# What To Buy With $250?



## Herbicidal (Aug 29, 2003)

I've kind of been saving up some $$$'s as there is really nothing I want or need for the Outback or the Tundra right now. Then I started thinking about instead of something for "me", how about buying something for someone else? After all Christmas is fast approaching and it's a great time to think about helping others that may be less fortunate. I have an 8 year old son and my daughter is 11 ½. They are not wanting for anything, well maybe my son, he always *wants* more Legos!









One of our local news stations in Sacramento (KCRA, Channel 3) has been promoting an event they do every year called CHiP's for Kids. The California Highway Patrol is the major sponsor. Today, Friday December 5th, Channel 3 and the CHP set up a drive up toy drop off at Cal-Expo in Sacramento. They started taking unwrapped toys @ 4:30am. The toys are then distributed by both Channel 3 and the CHP to hospitalized and disadvantaged children through such organizations as: UC Davis Children's Hospital, Mercy Hospital, Shriner's Hospital, the Salvation Army, WEAVE, Head Start, Boys & Girls Club, Operation Rudolph and other community service organizations. So you can see with the size of that list, they need all the help they can get.

So last night I decided I would use all of my $250 to buy toys for this event. My first stop was JoAnn's in Roseville. They tend to sell a lot of Arts and Crafts. I wandered the aisles in their toy area and found some good deals and spent about one third of my money there. When I reached the register I explained what I was doing and the cashier authorized another 20% off of my entire purchase. How cool was that?







Right next door is a Toys R Us. I again wandered the aisles trying to get the most bang for my buck. They too were having sales and buy 2 get the 3rd one free type promotions. I spent the rest of my money there.

So today, I got up dark and early (3:30am), showered, dressed, ate breakfast and drove the 23 miles to the drop-off location. As I was within 1 mile of the off ramp, all the freeway traffic came to a complete stop. Several CHP cars went flying by and we just sat there for about 15 minutes. Finally traffic started moving again (I heard on the radio a little bit later that a person wouldn't pull over for the police but was finally apprehended on the side of the freeway and they had a weapon) and I was able to reach the donation spot. Apparently I was the first one there (4:45am) and I was able to drop off about 7 large bags of toys. The CHP officers helped unload the bags and I was briefly interviewed by Channel 3. That was kind of embarrassing.

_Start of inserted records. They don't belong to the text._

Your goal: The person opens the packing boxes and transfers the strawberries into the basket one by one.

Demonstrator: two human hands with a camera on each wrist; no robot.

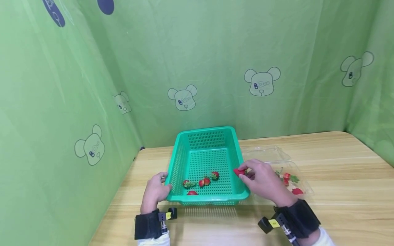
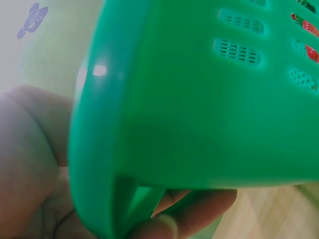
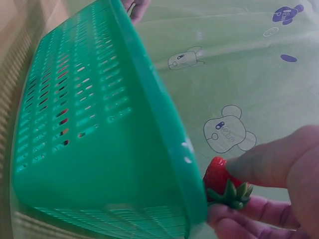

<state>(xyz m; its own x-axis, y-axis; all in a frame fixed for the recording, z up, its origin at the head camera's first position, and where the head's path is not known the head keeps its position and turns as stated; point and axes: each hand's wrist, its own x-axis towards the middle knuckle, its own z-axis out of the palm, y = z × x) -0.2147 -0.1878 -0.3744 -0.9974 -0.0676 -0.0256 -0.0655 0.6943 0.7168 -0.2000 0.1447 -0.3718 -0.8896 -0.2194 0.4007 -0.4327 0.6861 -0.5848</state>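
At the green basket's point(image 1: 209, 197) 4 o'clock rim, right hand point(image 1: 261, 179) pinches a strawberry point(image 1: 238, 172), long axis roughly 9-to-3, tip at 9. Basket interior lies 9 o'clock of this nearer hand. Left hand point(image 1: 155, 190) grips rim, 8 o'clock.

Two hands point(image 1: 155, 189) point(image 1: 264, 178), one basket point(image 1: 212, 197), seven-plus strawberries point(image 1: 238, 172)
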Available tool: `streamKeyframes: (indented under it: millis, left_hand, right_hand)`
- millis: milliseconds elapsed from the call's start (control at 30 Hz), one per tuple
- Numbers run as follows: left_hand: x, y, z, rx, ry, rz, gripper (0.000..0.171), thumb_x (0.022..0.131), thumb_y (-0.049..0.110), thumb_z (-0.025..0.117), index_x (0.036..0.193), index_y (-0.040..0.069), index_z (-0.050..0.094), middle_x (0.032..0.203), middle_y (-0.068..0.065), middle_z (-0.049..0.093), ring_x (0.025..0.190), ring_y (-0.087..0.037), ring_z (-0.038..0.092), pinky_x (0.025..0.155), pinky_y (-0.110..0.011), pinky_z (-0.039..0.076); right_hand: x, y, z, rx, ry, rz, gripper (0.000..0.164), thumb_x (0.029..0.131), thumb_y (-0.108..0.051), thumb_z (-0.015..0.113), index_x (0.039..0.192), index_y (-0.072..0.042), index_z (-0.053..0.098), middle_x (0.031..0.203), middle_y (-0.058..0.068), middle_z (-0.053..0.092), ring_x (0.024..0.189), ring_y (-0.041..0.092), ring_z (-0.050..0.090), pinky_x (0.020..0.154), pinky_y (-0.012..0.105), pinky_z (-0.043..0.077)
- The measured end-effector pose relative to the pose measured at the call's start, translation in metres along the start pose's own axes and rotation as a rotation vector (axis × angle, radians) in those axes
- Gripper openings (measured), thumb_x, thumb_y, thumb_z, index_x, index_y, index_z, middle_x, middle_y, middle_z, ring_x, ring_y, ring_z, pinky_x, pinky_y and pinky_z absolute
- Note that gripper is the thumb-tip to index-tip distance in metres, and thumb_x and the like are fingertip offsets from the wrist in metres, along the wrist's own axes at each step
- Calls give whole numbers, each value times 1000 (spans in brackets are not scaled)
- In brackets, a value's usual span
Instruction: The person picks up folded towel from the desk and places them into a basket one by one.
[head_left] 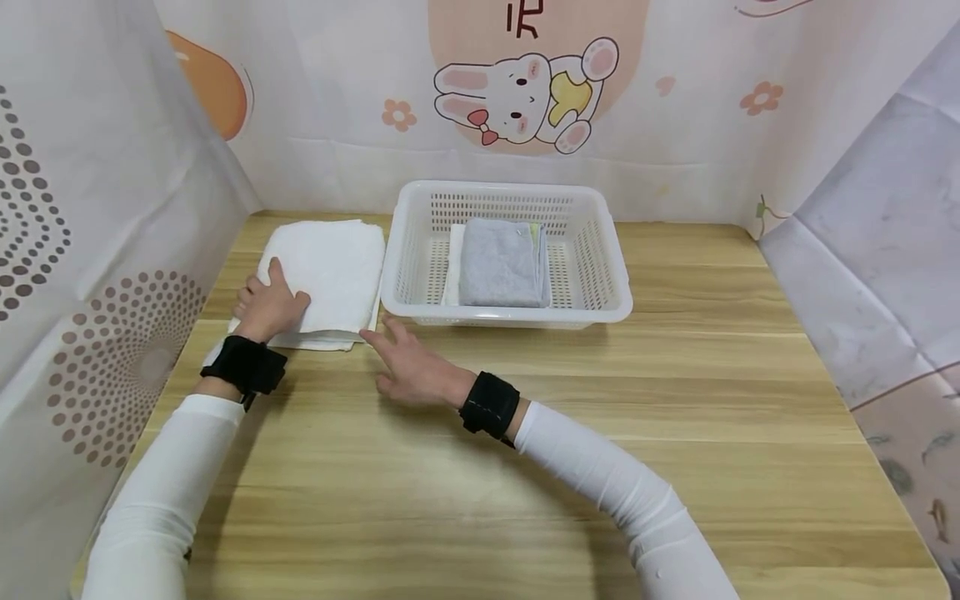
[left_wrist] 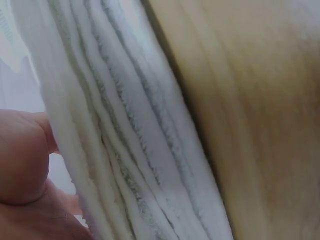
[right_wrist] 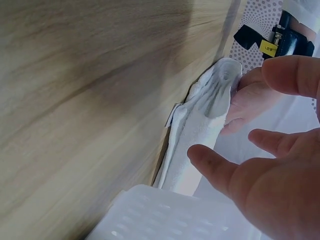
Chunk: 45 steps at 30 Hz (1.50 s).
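Observation:
A folded white towel lies at the back left of the table, its stacked layers facing me. My left hand rests on the towel's left part with the fingers apart. In the left wrist view, part of that hand shows beside the thick towel folds. Near the towel's front right corner, my right hand is held with its fingers spread and holds nothing. Its index fingertip is close to the towel edge; whether they touch I cannot tell. The right wrist view shows these fingers in front of the towel.
A white perforated basket stands right of the towel, very close to it. Inside lies a folded grey cloth with a white one under it. The wooden table is bordered by printed curtains at the back and sides.

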<state>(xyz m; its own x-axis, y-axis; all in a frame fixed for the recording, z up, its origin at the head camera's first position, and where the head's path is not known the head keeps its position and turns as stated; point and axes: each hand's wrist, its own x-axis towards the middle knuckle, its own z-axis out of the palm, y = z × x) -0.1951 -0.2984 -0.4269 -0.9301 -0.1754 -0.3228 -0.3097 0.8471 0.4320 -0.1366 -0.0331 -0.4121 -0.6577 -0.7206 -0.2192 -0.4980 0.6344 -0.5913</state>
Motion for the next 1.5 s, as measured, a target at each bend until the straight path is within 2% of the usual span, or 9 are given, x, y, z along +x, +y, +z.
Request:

It was a great feeling dropping off all those toys knowing that they would go to kids that otherwise may not have a very merry Christmas. I know what I brought was just a drop in the bucket, but everything counts.

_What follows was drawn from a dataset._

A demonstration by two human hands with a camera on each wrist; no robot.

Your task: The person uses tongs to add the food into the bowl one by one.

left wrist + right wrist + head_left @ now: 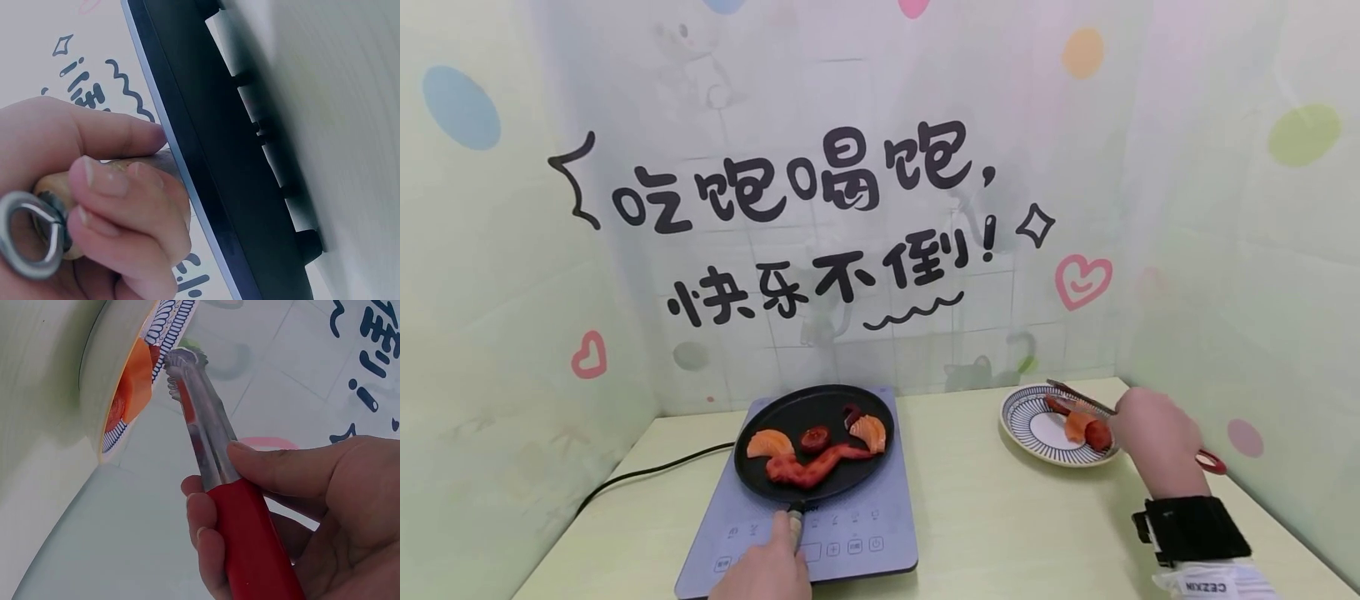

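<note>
My left hand (pixel 763 567) grips the wooden handle (pixel 795 528) of a black frying pan (pixel 808 407). In the left wrist view its fingers curl round the wood, and a metal ring (pixel 31 236) hangs at the handle's end. Inside the pan are two orange slices (pixel 770 444), a red wing-shaped piece (pixel 812 470), a red round slice (pixel 815 439) and a small dark curl. My right hand (pixel 1153 429) holds metal tongs (pixel 209 425) by their red grip (pixel 250 537). The tips lie over the far side of a patterned plate (pixel 1024 425) bearing an orange piece (pixel 1077 427) and reddish pieces (pixel 1098 435).
Beneath the pan sits a flat induction cooktop (pixel 891 533) with a black cord (pixel 655 471) running off left. Both stand on a pale wooden table (pixel 977 517), which a printed backdrop (pixel 887 358) encloses at the back and sides.
</note>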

So if you have the chance, please buy an extra toy or food item and donate it to your favorite charity. You'll be glad you did.

Happy Holiday's everyone!


----------



## PDX_Doug (Nov 16, 2004)

BRAVO! Herb. BRAVO!

What a great way to celebrate the Christmas spirit!
You know... Maybe there's hope for us crazy humans after all!

Thank you,
PDX_Doug


----------



## wolfwood (Sep 19, 2005)

Now _THAT_ made me smile!!! We all *think* we _need_ stuff .... while there are soooooo many who really do REALLY *need*.

BRAVO, Herb. THe Spirit of the Holidays really is alive and well !!


----------



## campfirenut (Aug 9, 2006)

Awesome, that is the Christmas Spirit.

I work at a retirement community with well over 2000 elderly residents living here. This year for Christmas we are having a program called Stuff a Bus, where everyone including staff memebers will bring in non perishable food items to stuff the campus shuttle bus with , then we donate it to a food shelter. Almost full. We also collect toys and clothing for needy families in the area.

This giving does not just happen during the holidays, we do a food drive at least 4 times a year but not on the extent of the Stuff a Bus.

Bob


----------



## Oregon_Camper (Sep 13, 2004)

Even if its not money/toys...donate your time to a local shelter or school. You'll feel great for doing it.

Oh...great time to clean out the closest of old clothes too. Worn out...fallen from fashion for you, might be just what some other person needs for the winter to stay warm.


----------



## rdvholtwood (Sep 18, 2008)

Oregon_Camper said:


> Even if its not money/toys...donate your time to a local shelter or school. You'll feel great for doing it.
> 
> Oh...great time to clean out the closest of old clothes too. Worn out...fallen from fashion for you, might be just what some other person needs for the winter to stay warm.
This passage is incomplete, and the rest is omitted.